Не знаю, мой дорогой Шарах, как сложилась бы судьба народа убыхов, если бы не эта Крымская война. Когда во время войны русская армия отступила с абхазского и с нашего побережья, великий визирь Омар-паша высадился с войсками в Сухуми. В наших селениях появились муллы, пришедшие через горы из Дагестана и приплывшие вместе с турками, и все они в один голос говорили, что русские разбиты и больше никогда не покажутся в наших местах.
— А мы пришли к вам навсегда, — говорили они, — чтобы водрузить на вершинах ваших гор священное знамя великого султана, наместника аллаха на земле.
Вот тогда-то и качнулся наш Хаджи Керантух от царя к султану, сорвал с черкески погоны и перестал брать серебряные рубли.
В войне царя с султаном владетельный князь Абхазии Хамутбей Чачба остался, как и был, на стороне царя, а наш Хаджи Керантух стал на сторону султана. В это время он и сделался нашим предводителем и уже не качнулся обратно, когда турки вскоре после этого стали сажать своих солдат на корабли, один за другим отплывавшие обратно в Турцию.
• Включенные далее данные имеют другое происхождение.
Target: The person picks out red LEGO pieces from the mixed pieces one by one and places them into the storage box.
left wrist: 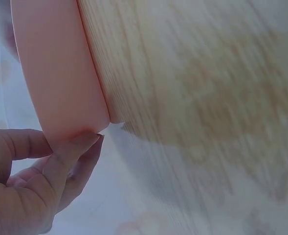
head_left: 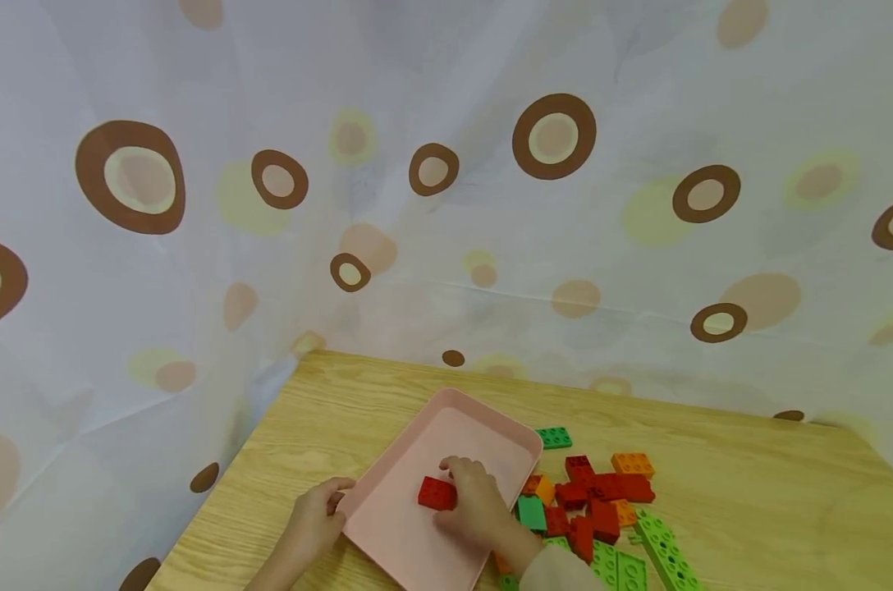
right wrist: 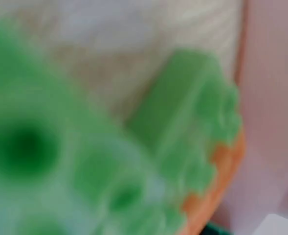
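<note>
A pink tray (head_left: 483, 431) lies at a slant on the wooden table. My left hand (head_left: 313, 519) pinches the tray's left rim between thumb and fingers, as the left wrist view also shows at the tray wall (left wrist: 60, 73). Inside the tray is a single red building brick (head_left: 436, 493). Over the tray, my right hand (head_left: 479, 505) has its thumb and forefinger spread on either side of this brick, with a gap visible at the forefinger. The right wrist view is blurred and shows a green brick (right wrist: 178, 107) beside the tray.
Right of the tray lies a loose heap of red bricks (head_left: 605, 519), with orange ones and a long light-green piece (head_left: 664, 548). A flat green brick (head_left: 555, 437) lies by the tray's far right corner. A dotted curtain (head_left: 491, 222) stands behind the table (head_left: 757, 484).
</note>
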The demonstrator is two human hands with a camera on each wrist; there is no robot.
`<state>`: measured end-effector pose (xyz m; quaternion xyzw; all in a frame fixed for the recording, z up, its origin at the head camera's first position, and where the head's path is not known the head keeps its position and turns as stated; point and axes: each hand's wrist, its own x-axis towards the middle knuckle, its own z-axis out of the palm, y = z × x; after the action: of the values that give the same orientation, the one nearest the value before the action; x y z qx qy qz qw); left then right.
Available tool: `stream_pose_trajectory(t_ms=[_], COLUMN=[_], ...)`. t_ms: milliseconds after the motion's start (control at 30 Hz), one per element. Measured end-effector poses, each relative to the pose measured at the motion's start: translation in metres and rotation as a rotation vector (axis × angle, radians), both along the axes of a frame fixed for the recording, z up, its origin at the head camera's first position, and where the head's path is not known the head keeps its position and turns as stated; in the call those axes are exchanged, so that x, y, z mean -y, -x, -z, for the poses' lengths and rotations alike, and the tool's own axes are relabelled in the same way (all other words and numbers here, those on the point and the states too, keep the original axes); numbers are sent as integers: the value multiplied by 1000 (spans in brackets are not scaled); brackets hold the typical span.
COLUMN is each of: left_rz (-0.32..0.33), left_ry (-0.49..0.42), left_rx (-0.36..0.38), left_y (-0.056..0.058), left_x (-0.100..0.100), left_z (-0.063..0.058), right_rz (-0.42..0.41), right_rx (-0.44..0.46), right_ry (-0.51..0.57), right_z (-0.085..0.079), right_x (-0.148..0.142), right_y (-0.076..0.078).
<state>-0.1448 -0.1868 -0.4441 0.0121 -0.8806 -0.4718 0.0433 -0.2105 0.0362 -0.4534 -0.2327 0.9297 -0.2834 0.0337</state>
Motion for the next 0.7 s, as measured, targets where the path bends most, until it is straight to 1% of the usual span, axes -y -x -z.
stream_pose_trajectory(t_ms=[67, 200, 267, 367, 433, 567, 700], left_rz=[-3, 0, 7, 15, 15, 8, 14], left_ry=[6, 16, 24, 30, 36, 43, 42], left_rx=[0, 12, 10, 5, -2, -7, 3], left_y=[1, 0, 0, -1, -1, 0, 1], left_x=[-2, -3, -1, 0, 1, 2, 1], left_z=[1, 3, 4, 5, 5, 4, 2], right_rz=[3, -8, -6, 26, 35, -25, -95], right_rx=[-23, -152, -213, -220, -192, -145, -135], right_ry=[28, 143, 142, 77, 29, -46, -150], right_z=[-10, -30, -36, -40, -40, -36, -33], right_x=[-10, -46, -69, -103, -123, -149, -162], right_y=[-1, -4, -7, -13, -19, -29, -36])
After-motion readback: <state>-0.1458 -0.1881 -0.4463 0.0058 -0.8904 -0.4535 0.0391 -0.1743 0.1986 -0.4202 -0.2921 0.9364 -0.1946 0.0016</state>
Генералы царя начали возвращаться и одно за другим занимать оставленные ими укрепления. И тут Хаджи Керантух проявил твердость и храбрость, которых многие из нас от него не ожидали: турки ушли, а он продолжал воевать с генералами царя. Военные пароходы царя высаживали солдат то около Туапсе, то около Адлера, то в устье реки Сочи. Они не спешили наступать в глубь страны убыхов, только строили или восстанавливали свои крепости там, где высаживались, но все хорошо понимали, что они на этом не остановятся. Хорошо понимал это и наш предводитель Хаджи Керантух. Он всюду, где мог, мешал высаживаться на берег солдатам царя и спешил нападать на их укрепления, пока они еще не были достроены.
Мы гордились собственной стойкостью, но, по правде говоря, дорогой Шарах, наш народ к тому времени был уже изнурен войной. Все чаще из-за нее люди не успевали встречаться даже на похоронах и свадьбах, не успевали мотыжить посеянное и не успевали собирать урожаи кукурузы, которую успели промотыжить.
Боже мой, сколько же времени прошло с тех пор и сколько раз с тех пор все менялось в этом непостоянном мире!
Жизнь часто сравнивают с морем, и это правильное сравнение. Потому что, как в жизни, его безжалостные волны иногда сокрушают и хоронят на своем пути все живое, а иногда, словно удовлетворись первой легкой добычей, быстро отступают назад. Но там, где они прокатились туда и обратно, жизнь все равно исчезает, как остатки воды, высыхающие среди раскаленных песков.
Я всегда вспоминаю это, когда думаю о том, что случилось с нами, убыхами, и дай бог, если я сумею рассказать тебе все по порядку — одно за другим.
Вдруг по нашим селениям пронеслась хорошая весть: русские хотят заключить мир и через неделю на берегу Мзымты, там, где туда и обратно ходит паром, присланный царем генерал встретится с нашим вождем, Хаджи Керантухом. А посредником на этих переговорах будет воспитанник убыхов, владетельный князь Абхазии Хамутбей Чачба.
У Хаджи Керантуха бывали раздоры с другими влиятельными людьми из других дворянских родов, но после того как он доказал свою храбрость в боях, народ убыхов относился к нему с доверием. Если ты хочешь знать, каким он был тогда, я могу рассказать тебе это: он был уже не молод, но у него еще не было седых волос, он был среднего роста и крепкого сложения, двигался быстро, как огонь, голос у него был сильный, громкий, а взгляд тяжелый и властный. Он любил подолгу смотреть на человека, пока тот не отведет или не опустит глаза.
Как и многие молодые убыхи, я был опьянен славой и храбростью Хаджи Керантуха. Я так любил его, что всегда был готов преградить своим телом дорогу каждой пущенной в него пуле, и не по моей вине, а лишь по случайности мне ни разу не пришлось этого сделать за те три года, пока я был одним из его телохранителей Три года я был рядом с ним и старался подражать ему во всем: и в том, как он закидывал за пояс полы бешмета, и в том, как он ездил верхом, опустив руку с нагайкой, чуть-чуть свесясь в седле на левый бок.
Сейчас, когда долгие годы умудрили меня опытом жизни, я, вспоминая, что думал и что делал и тогда и потом Хаджи Керантух, вижу, что он был слишком необузданным, слишком недальновидным человеком. Но в те годы моя молодость и моя неопытность ничего этого не замечали.
Ох, эта молодость! Наверное, самое дорогое в ней то, что она не знает усталости и не умеет оглядываться назад.